Gold rose +2.26 [+0.18%] to 1286.04 on moderately heavy volume, while silver dropped -0.04 [-0.23%] to 14.91 on moderate volume. The buck was unchanged, crude rallied [+1.03%], so did bonds [10Y -3.1 bp], while SPX sold off [-0.45%].

The big, market-moving news over the weekend was a snag in the US-China trade negotiations. The US accused China of backtracking on commitments it made, and in response Trump announced (via tweet, of course) that he was preparing to levy 25% tariffs on a large swath of Chinese products.  By Friday!  Mnuchin said that the negotiations were 90% complete but that Chinese negotiators were trying to “go back on language that had been previously negotiated. [This was] very clear language, that had the potential of changing the deal dramatically,” he said. Lighthizer said, “We’re not breaking off talks at this point. But for now… come Friday there will be tariffs in place.”

Gold gapped up at the open, but then moved lower for the rest of the day. The long-legged doji was a bullish continuation, and forecaster moved higher into a mild uptrend. Gold remains in a downtrend in the weekly and monthly timeframes. Gold/Euros is in an uptrend in all 3 timeframes – and is approaching its downtrend line.  A breakout above the downtrend line would be a very positive sign.  Gold/USD is still far away from a breakout of its own.

COMEX GC open interest rose 4,555 contracts.

Futures are showing a 7% chance of a rate cut in June, a 40% chance of one rate-cut by December and an 15% chance of 2 rate cuts. Rate cut odds continue to rise.

[GC chart]

Silver sold off in Asia, bottoming out just before the US market opened, and then rallied during US hours. Silver’s high wave candle was unrated, and forecaster jumped higher into a strong uptrend. Silver remains in an uptrend in all 3 timeframes.  Not much changed in silver today.  It remains looking reasonably bullish.

COMEX SI open interest rose 139 contracts.

The gold/silver ratio rose +0.38 to 86.20. That’s somewhat bearish.

The miners just moved sideways today; GDX rose +0.05% on light volume, while GDXJ climbed +0.28% on moderate volume. XAU fell -0.03%, the short white/spinning top was neutral, and forecaster moved lower, remaining in a strong downtrend.. XAU remains in a downtrend in the daily and weekly timeframes.  The miners remain mired in a downtrend – no reversal yet for them.

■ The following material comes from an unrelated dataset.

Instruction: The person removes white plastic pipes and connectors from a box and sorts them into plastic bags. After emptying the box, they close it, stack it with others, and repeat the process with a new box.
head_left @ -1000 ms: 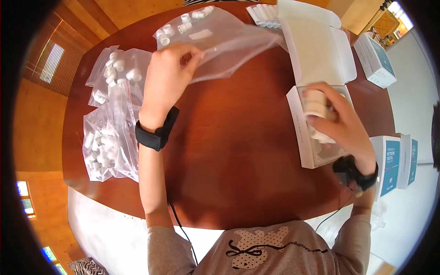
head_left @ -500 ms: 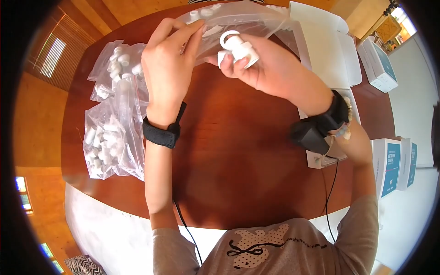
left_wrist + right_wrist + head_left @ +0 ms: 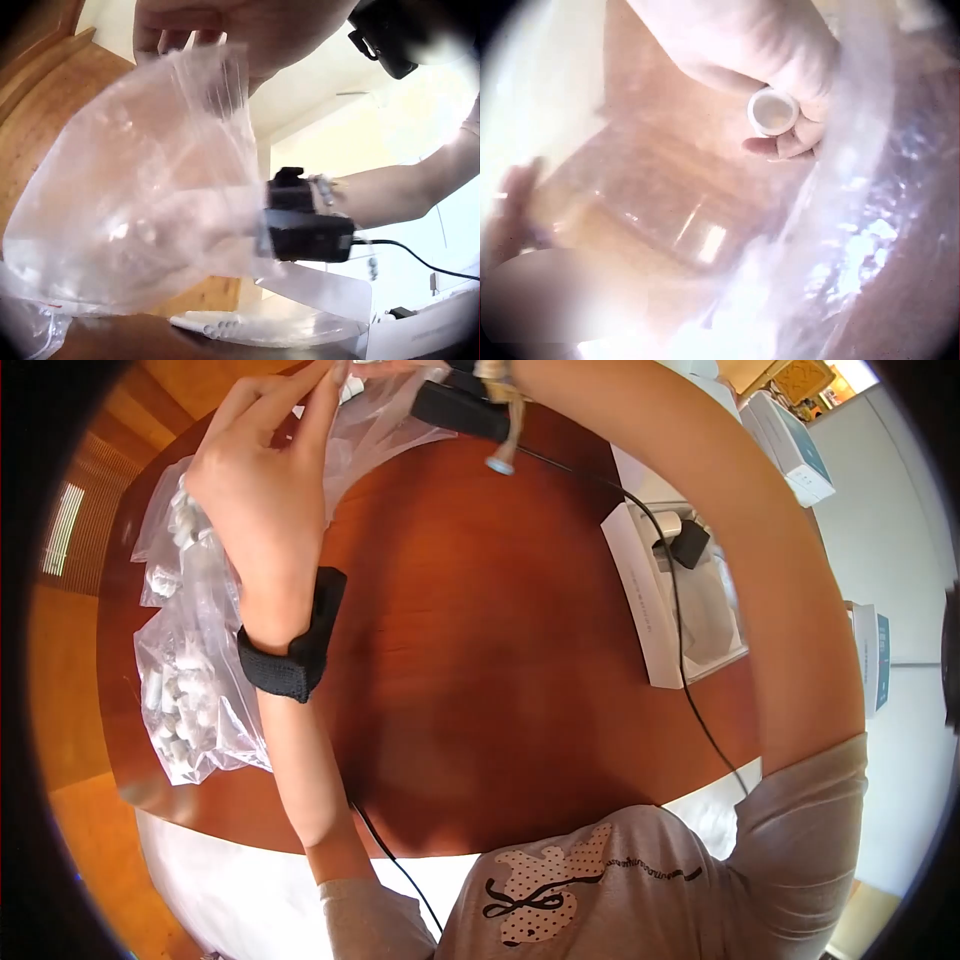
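My left hand is raised at the upper left of the table. Its fingers pinch the mouth edge of a clear plastic bag, which hangs open below them in the left wrist view. My right hand is inside this bag, seen through the film. It grips a white pipe fitting, whose round open end faces the right wrist camera. In the head view the right hand is mostly out of frame at the top, behind its wrist camera.
Two more clear bags of white fittings, a nearer one and a farther one, lie at the left. An open white box with a white piece inside stands at the right. A black cable crosses the box. Printed cartons stand beyond.
My right hand has taken white fittings from the box, carried them left and gone into the bag. The left hand keeps its pinch on the bag and appears farther left and higher.
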`<state>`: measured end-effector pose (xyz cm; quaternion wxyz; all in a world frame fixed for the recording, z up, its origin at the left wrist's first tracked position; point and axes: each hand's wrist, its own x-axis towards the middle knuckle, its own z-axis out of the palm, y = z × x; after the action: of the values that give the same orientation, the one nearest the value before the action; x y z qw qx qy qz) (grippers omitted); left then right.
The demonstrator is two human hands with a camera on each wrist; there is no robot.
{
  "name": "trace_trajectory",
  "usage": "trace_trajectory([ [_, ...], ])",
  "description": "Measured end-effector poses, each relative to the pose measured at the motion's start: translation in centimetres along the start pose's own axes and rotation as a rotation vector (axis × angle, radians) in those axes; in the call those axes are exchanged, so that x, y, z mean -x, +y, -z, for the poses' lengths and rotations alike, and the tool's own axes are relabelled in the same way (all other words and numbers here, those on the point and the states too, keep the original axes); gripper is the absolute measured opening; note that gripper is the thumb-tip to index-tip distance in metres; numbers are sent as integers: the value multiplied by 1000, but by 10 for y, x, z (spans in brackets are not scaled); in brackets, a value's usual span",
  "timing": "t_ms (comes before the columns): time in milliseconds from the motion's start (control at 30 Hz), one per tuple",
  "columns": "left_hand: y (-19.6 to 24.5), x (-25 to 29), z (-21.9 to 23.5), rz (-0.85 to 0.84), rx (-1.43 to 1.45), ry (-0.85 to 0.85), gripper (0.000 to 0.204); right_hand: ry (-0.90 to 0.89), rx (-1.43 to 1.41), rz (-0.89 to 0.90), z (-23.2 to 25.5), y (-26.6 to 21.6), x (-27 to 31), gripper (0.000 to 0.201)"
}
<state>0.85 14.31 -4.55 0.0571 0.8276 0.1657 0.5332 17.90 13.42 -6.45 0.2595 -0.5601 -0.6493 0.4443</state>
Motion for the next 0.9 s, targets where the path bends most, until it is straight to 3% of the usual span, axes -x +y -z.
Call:
trace_trajectory([
  [267, -8, -2, 2, 28, 36, 3, 14, 16, 240, -199, -12, -79, 75, 25],
  [333, -1, -3, 5, 95, 11, -81, 16, 111, 247, -221, -9, -89, 108, 26],
  [400, 14, -4, 5, -15, -39, -70, 18, 265, 276, -217, -4, -89, 149, 27],
  [467, 34, -3, 6, -86, -17, -108, 18, 521, 487, -126, -9, -74, 205, 30],
  [533, 60, 3, 7, -117, 70, -188, 19, 755, 525, -306, -17, -70, 254, 26],
  [600, 92, 11, 4, -88, 153, -348, 19, 852, 489, -383, -17, -36, 296, 23],
  [700, 129, 32, -24, -46, 467, -682, 19, 772, 637, -387, -21, 17, 332, 20],
  [767, 143, 45, -53, -166, 599, -745, 21, 489, 831, -597, -21, 47, 338, 20],
  [800, 151, 47, -66, -176, 619, -770, 22, 477, 793, -697, -27, 68, 330, 24],
  [867, 163, 53, -86, -225, 582, -804, 25, 731, 923, -330, -42, 89, 321, 22],
  [900, 167, 58, -98, -267, 521, -810, 25, 714, 922, -515, -44, 88, 317, 20],
])
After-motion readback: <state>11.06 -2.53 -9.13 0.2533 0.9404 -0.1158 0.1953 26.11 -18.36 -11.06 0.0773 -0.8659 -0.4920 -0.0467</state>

The GDX:gold ratio fell -0.13%, while the GDXJ:GDX ratio rose +0.23%. That’s neutral.

Platinum rose +0.39%, palladium dropped -2.23%, while copper rallied +0.80%. Copper had initially gapped down hard at the open in Asia after the bad US-China trade news, but after an initial dip, copper rallied all day long, eventually closing higher than it opened. Copper’s closing white marubozu was quite strong (43% bullish) and forecaster jumped higher, flipping back into an uptrend. Copper appears to be saying that this weekend’s fuss doesn’t mean the talks are at an end – it is just another step in a sometimes-messy process.

The buck fell -0.01 [-0.01%] to 96.95. Trading range for the buck was relatively narrow; the short black/NR7 candle was unrated, and forecaster moved lower, remaining in a slight downtrend. The buck remains in an uptrend in both weekly and monthly timeframes.  Really nothing happened in the buck today at all.

Crude rose +0.64 [+1.03%] to 62.61. As with copper, crude initially gapped down on the US-China trade news, sold off some more in the first few hours, then spent the rest of the day moving higher, eventually closing well into the green. The spinning top candle might be a reversal (42% bullish), and forecaster moved higher, but remains in a modest downtrend. Crude remains in a downtrend in both the daily and weekly timeframes.

SPX fell -13.17 [-0.45%] to 2932.47. As with crude, SPX gapped down hard at the open in the futures markets overnight, chopped sideways in Asia and London, then jumped higher at the open in New York, eventually rallying 40 points by end of day. The long white candle might be a reversal (38% bullish), and forecaster inched lower but remains in a mild uptrend. SPX remains in an uptrend in all 3 timeframes.

Sector map had materals (XLB:-1.43%) and industrials (XLI:-0.96%) leading lower, while sickcare (+0.51%) and energy (XLE:+0.09%) did best. Sector map reflects bearishness from sectors that would suffer from the failure of the US-China trade negotiations. Its also relatively bearish.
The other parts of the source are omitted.